• _Task details_:
Which lines belong in your copy? Those from the start of the data through the line with "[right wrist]", exactly as written, without any pictures.

(Collection entries)
Segment Open

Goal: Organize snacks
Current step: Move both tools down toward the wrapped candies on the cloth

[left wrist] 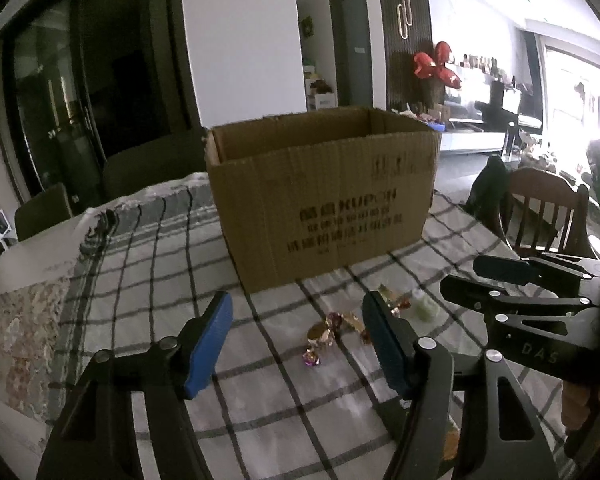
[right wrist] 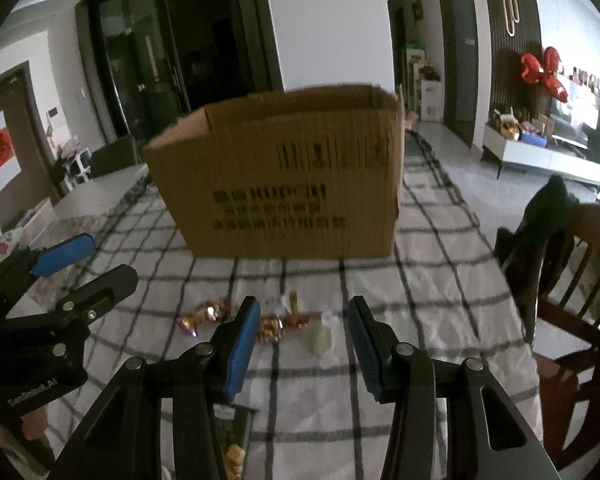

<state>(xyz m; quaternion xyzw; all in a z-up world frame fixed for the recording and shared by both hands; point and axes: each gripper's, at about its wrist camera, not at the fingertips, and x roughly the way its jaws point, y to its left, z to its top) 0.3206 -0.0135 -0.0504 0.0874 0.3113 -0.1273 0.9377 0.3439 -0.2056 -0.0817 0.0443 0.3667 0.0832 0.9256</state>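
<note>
Several gold and purple wrapped candies (left wrist: pixel 320 336) (right wrist: pixel 270 328) lie on the checked tablecloth in front of an open cardboard box (left wrist: pixel 324 200) (right wrist: pixel 284 176). A pale green jelly cup (left wrist: pixel 424 308) (right wrist: pixel 320 340) sits just right of them. My left gripper (left wrist: pixel 296 340) is open above the cloth, and the candies show in the gap between its blue pads, untouched. My right gripper (right wrist: pixel 304 348) is open too, with a candy and the jelly cup in its gap. Each gripper appears in the other's view: the right one (left wrist: pixel 488 282) and the left one (right wrist: pixel 84 270).
A dark snack packet (right wrist: pixel 230 440) lies on the cloth under my right gripper. A wooden chair (left wrist: pixel 548 208) (right wrist: pixel 572 280) with a green cloth draped on it stands at the table's right edge. The tablecloth (left wrist: pixel 140 264) bunches up at the far left.
</note>
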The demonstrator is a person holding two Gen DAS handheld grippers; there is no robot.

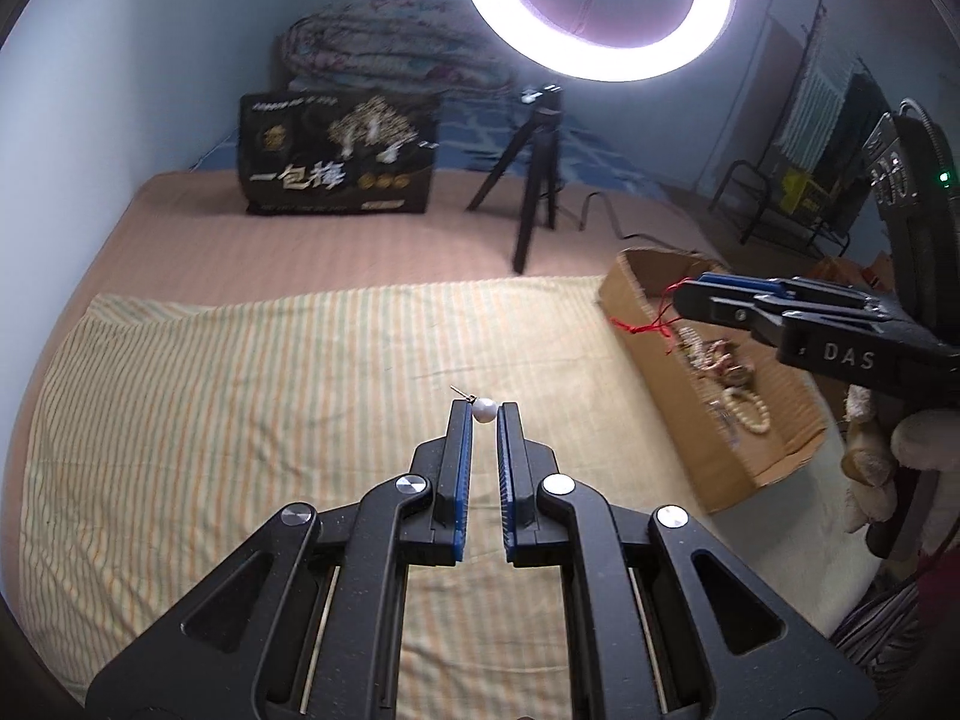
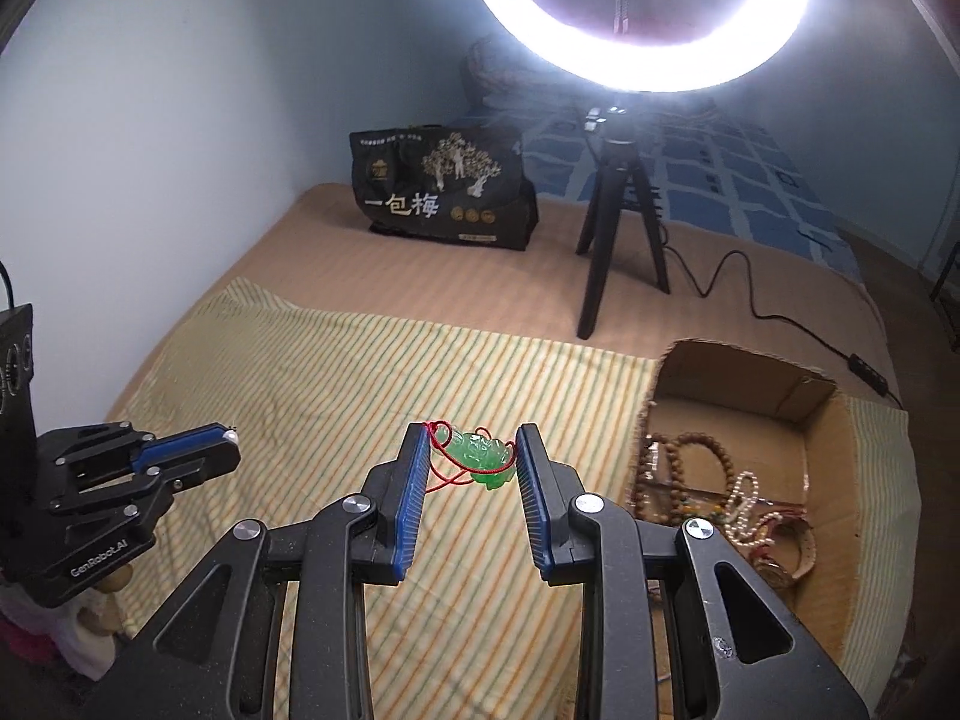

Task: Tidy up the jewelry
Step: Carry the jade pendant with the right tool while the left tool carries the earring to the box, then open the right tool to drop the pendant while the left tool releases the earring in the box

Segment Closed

• _Solution for this exercise_:
Goal: Organize snacks
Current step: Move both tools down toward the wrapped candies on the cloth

[left wrist] 
[right wrist] 

That is the entire output.